I had no interest in genetics," says Sirak, who was passionate about studying human bones and paleopathology. "But George believed DNA was going to become a critical part of anthropological research."

Sirak was hooked when she saw how she could combine her interest in ancient bones with insights from DNA. She formed collaborations not just in Dublin but at Harvard Medical School's Department of Genetics and elsewhere, working on unsolved mysteries surrounding deaths going back anywhere from decades to ancient times.

As genetic sequencing techniques keep improving, anthropology and DNA analysis are becoming increasingly complementary. In 2015, another breakthrough occurred when researchers realized that the petrous bone consistently yielded the most DNA from ancient skeletons.

But the way the petrous bone is wedged into the skull makes it difficult to access without shattering the cranium. Understandably, museum curators were reluctant to allow DNA researchers to tamper with fragile, ancient skulls.

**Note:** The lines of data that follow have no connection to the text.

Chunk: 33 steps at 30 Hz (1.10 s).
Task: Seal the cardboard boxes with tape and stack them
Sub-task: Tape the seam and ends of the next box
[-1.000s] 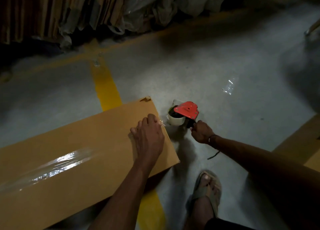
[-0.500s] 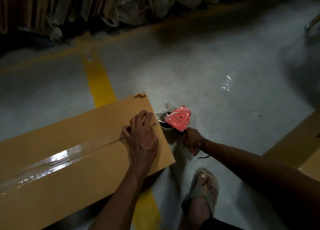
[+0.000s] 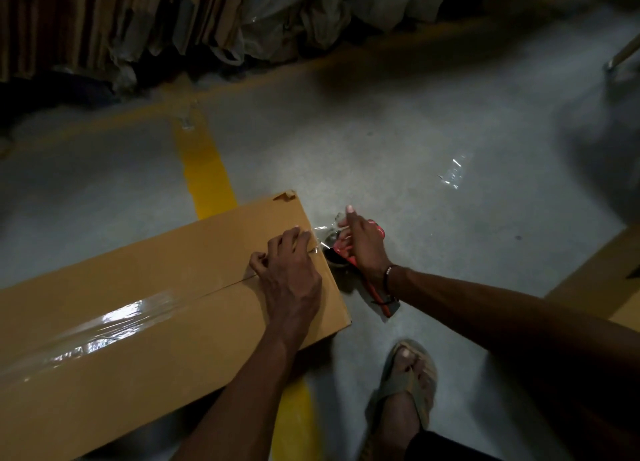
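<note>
A long flat cardboard box (image 3: 138, 322) lies on the floor, with clear tape (image 3: 114, 325) shining along its top seam. My left hand (image 3: 287, 273) rests on the box's right end, bent fingertips pressing the tape down at the edge. A short stretch of clear tape (image 3: 320, 233) runs from that edge to the red tape dispenser (image 3: 377, 297), which sits just past the box end. My right hand (image 3: 362, 245) lies over the dispenser's head and grips it, index finger pointing away. The hand hides most of the dispenser; its handle shows below the wrist.
A yellow floor line (image 3: 207, 176) runs under the box. My sandalled foot (image 3: 405, 381) stands right of the box. More cardboard (image 3: 602, 280) lies at the right edge. A tape scrap (image 3: 453, 173) glints on the concrete. Upright cardboard sheets and plastic (image 3: 138, 20) line the back.
My right hand has shifted from the dispenser's handle up over its head, and the dispenser has dropped close to the box end. My left hand has stayed at the box end, fingers bending more.
</note>
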Tool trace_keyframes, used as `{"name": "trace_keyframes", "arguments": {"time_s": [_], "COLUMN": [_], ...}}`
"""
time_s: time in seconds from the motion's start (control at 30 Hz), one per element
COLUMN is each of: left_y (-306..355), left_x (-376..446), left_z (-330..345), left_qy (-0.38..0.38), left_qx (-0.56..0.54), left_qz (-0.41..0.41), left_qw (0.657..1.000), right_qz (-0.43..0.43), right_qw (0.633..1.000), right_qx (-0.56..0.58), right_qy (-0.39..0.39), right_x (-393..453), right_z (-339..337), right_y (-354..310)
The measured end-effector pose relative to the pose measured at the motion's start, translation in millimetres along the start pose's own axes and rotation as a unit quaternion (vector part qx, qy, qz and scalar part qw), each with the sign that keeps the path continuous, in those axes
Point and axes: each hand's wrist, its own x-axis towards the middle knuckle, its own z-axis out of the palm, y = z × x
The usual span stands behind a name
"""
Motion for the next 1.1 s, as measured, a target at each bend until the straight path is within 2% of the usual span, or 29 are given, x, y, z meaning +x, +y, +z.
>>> {"name": "trace_keyframes", "arguments": {"time_s": [0.07, 0.13, 0.23, 0.47, 0.53, 0.6, 0.7, 0.8, 0.9, 0.97, 1.1], "left_y": [0, 0, -1, -4, -5, -6, -4, -6, -9, -7, -11], "left_x": [0, 0, 0, 1, 0, 0, 1, 2, 4, 5, -2], "left_z": [1, 2, 4, 9, 9, 10, 8, 7, 10, 8, -4], "left_qy": [0.002, 0.007, 0.019, 0.036, 0.04, 0.041, 0.031, 0.019, 0.018, 0.029, 0.042], "left_qx": [-0.001, 0.003, 0.013, 0.002, 0.002, 0.001, 0.005, 0.001, -0.027, -0.026, -0.088], "left_qz": [0.0, 0.0, 0.002, 0.014, 0.018, 0.019, 0.015, 0.022, 0.037, 0.048, 0.076], "left_qw": [1.0, 1.0, 1.0, 0.999, 0.999, 0.999, 0.999, 1.0, 0.999, 0.998, 0.992], "right_qz": [0.023, 0.022, 0.021, 0.076, 0.076, 0.057, -0.003, -0.047, -0.034, -0.03, -0.022], "right_qw": [0.997, 0.995, 0.994, 0.989, 0.986, 0.981, 0.982, 0.972, 0.951, 0.95, 0.958], "right_qx": [0.025, 0.018, -0.023, -0.03, -0.103, -0.181, -0.187, -0.23, -0.308, -0.311, -0.283], "right_qy": [-0.069, -0.099, -0.101, -0.122, -0.107, -0.039, 0.037, 0.014, 0.01, 0.007, -0.049], "right_x": [-6, -11, -12, -6, 5, 18, 13, 4, -14, -25, -35], "right_z": [13, 23, 30, 34, 35, 37, 40, 49, 62, 68, 80], "right_y": [3, 13, 24, 26, 38, 52, 23, -8, -23, -25, -22]}}
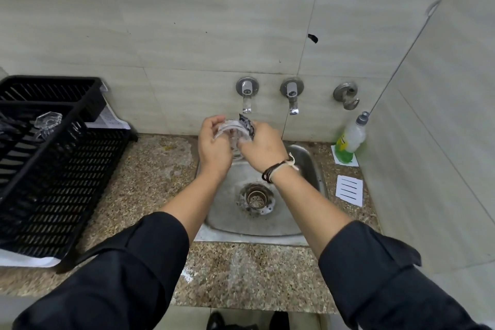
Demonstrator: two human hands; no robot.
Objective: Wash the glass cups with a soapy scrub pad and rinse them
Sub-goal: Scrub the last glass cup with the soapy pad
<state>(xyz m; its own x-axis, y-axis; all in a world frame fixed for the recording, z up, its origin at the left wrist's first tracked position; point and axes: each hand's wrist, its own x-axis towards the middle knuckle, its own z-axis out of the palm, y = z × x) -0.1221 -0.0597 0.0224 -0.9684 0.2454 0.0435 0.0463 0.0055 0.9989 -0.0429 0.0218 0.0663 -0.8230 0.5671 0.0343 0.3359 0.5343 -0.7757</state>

So Sirak set about developing a technique to drill into a skull and reach the petrous bone in the most noninvasive way possible, while also getting enough bone powder for DNA analysis. The journal Biotechniques recently published her method, which involves drilling through the cranial base, where the spinal cord enters the skull. The drill bits she uses are a mere 3.4 to 4.8 millimeters in diameter.

Hopefully it will become the gold standard for both anthropology stewardship and DNA analysis," Sirak says.

She is now finishing up her dissertation, a bioethnography of the ancient Nubians. "Anthropological genetics is a huge and growing field," Sirak says. "[Armelagos] was a good mentor. He introduced me to something that I didn't know existed and let me run with it."